Abandoned Communities: The crisis of UK bank branch closures
June 30, 2016
After a year of campaigning on bank branch closures, Move Your Money today launches our new research report that reveals for the first time the devastating impact of branch closures to local economies and communities throughout the UK. The launch coincides with a parliamentary debate on branch closures, with the crisis in banking provision sweeping throughout the nation but particularly affecting Wales, Scotland, and rural England localities.
The number of British bank and building society branches has been declining since the demutualisation wave of the late 1980s, but the pace of branch closures has accelerated rapidly in the last few years. In total, Britain has lost 53% of its bank branches since 1989, leaving 1,500 communities with no bank, and another 840 with only one bank remaining. More than 600 branch closures have occurred in the last year alone, and the Swiss bank UBS has predicted that the UK is set to lose another 50% of its total branch network in the next ten years.
Britain’s major banks would have you believe that this is due to a precipitous collapse in demand for bank branches, and the rise of online and mobile channels for people to access their money. Digital services have undeniably changed the way we engage with our bank, but all the available evidence suggests that not only is there clear and consistent demand for branches declared by the British public, but also that this preference is also borne out by people’s actual behaviour too. This is a point that has been roundly ignored by the current research literature on this topic.

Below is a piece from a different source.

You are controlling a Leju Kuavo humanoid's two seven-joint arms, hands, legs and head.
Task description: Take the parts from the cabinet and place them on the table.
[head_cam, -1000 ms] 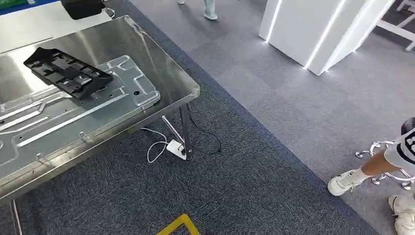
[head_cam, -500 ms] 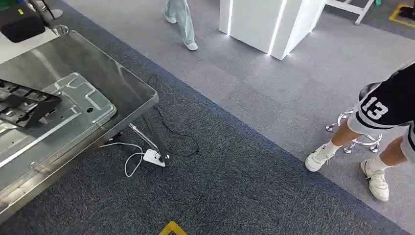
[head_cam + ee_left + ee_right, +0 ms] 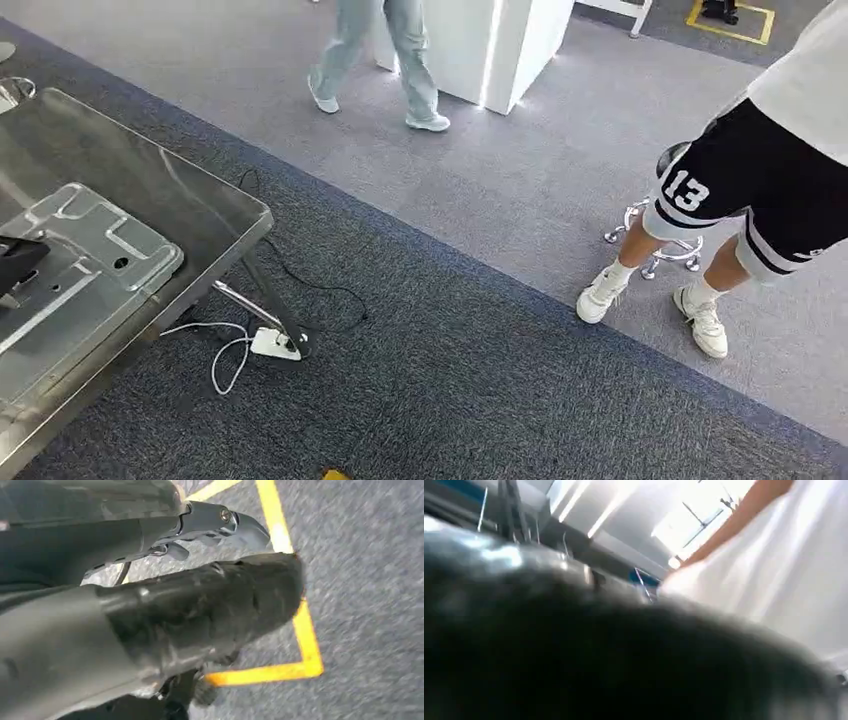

Instead, current research largely focuses on the financial pressures that banks are under regarding bank branches, and the strategies around which they should “rationalise” their branch networks – or, in other words, how, where, and why they should cut their branch numbers. Studying these industry-focused reports is instructive, because they suggest that far from responding to demand pressures, the major UK banks are simply closing branches in poorer areas and opening or retaining them in more affluent areas – often regardless of demand, or of the impact that a branch closure would have on that area or its population.
Far less researched is the actual impact that these closures are having on abandoned communities and the people they leave behind. Our new research paper seeks to begin to redress that imbalance, by bringing those on the front line back to the centre of the debate.
Move Your Money has been campaigning with local communities affected by branch closures for the last year, and we have seen first hand the negative impacts of bank branch closures for communities, which includes closed businesses, failing high streets, and cash shortages. In this research we demonstrate that it is predominantly the elderly and those on lower incomes who are adversely affected by bank branch closures. We also show that the majority of bank branch closures are happening in areas with large demographics of the poor and/or the elderly. In other words, we find that bank branch closures are consistently occurring in those areas that are most dependent on bank branches, and most likely to be adversely affected by their closure.
By mapping bank branch closures against the British Bankers Association postcode lending data, we show that bank branch closures dampen SME lending growth by 63% on average in postcodes that lose a bank branch. This figures grows to 104% for postcodes that lose their last-bank-in-town. On average, postcodes that lose their last-bank-in-town receive almost £1.6million less lending over the course of a year – a significant and damaging drop in funding for areas that are already under commercial and economic pressure.
We have found consistent and widespread accusations that Britain’s major banks are manipulating branch usage figures to justify pre-determined closure decisions. Banks do not take into account the public interest or the likely damage a closure will have on the local level when making these decisions. As a result, we find the Access to Banking Protocol wholly inadequate in protecting local branches from closure, in protecting the public interest, and in ensuring adequate banking provision on the local level.
As a result, we find that the dominant paradigm of competition in banking and financial services has abjectly failed to provide the key functions of bank branch provision and facilitating access to the financial system for the public.
We conclude that bank branch provision and access to the financial system for underserved communities is a public good, and that the Government should take an active role in the public provision of such banking and financial functions. We then make a series of policy recommendations that will help to explore and facilitate this solution.
1) To strengthen the Access to Banking Protocol by:
Forcing banks into data transparency on branch closure locations and dates
Allowing for greater scrutiny of branch closures, assessment of their local economic impact, and to formulate appropriate policy responses to the evolving bank branch landscape.
Implementing a rigorous public interest assessment before closing a branch
Closure decisions must be genuinely influenced by the needs and likely impact of a closure on local communities, to avoid further abandoned communities.
Meaningfully consulting local communities in advance of closure decisions
So that those who would be most affected by a bank branch closures have the ability to influence the bank’s closure decision.
2) To recognise and investigate the case for banking in the public interest
Undertake a full independent and public review into the case for state provision of banking in the public interest
To explore where, how and why private competition is failing in the adequate provision of banking and financial services, and to investigate the feasibility of direct Government intervention to plug those gaps.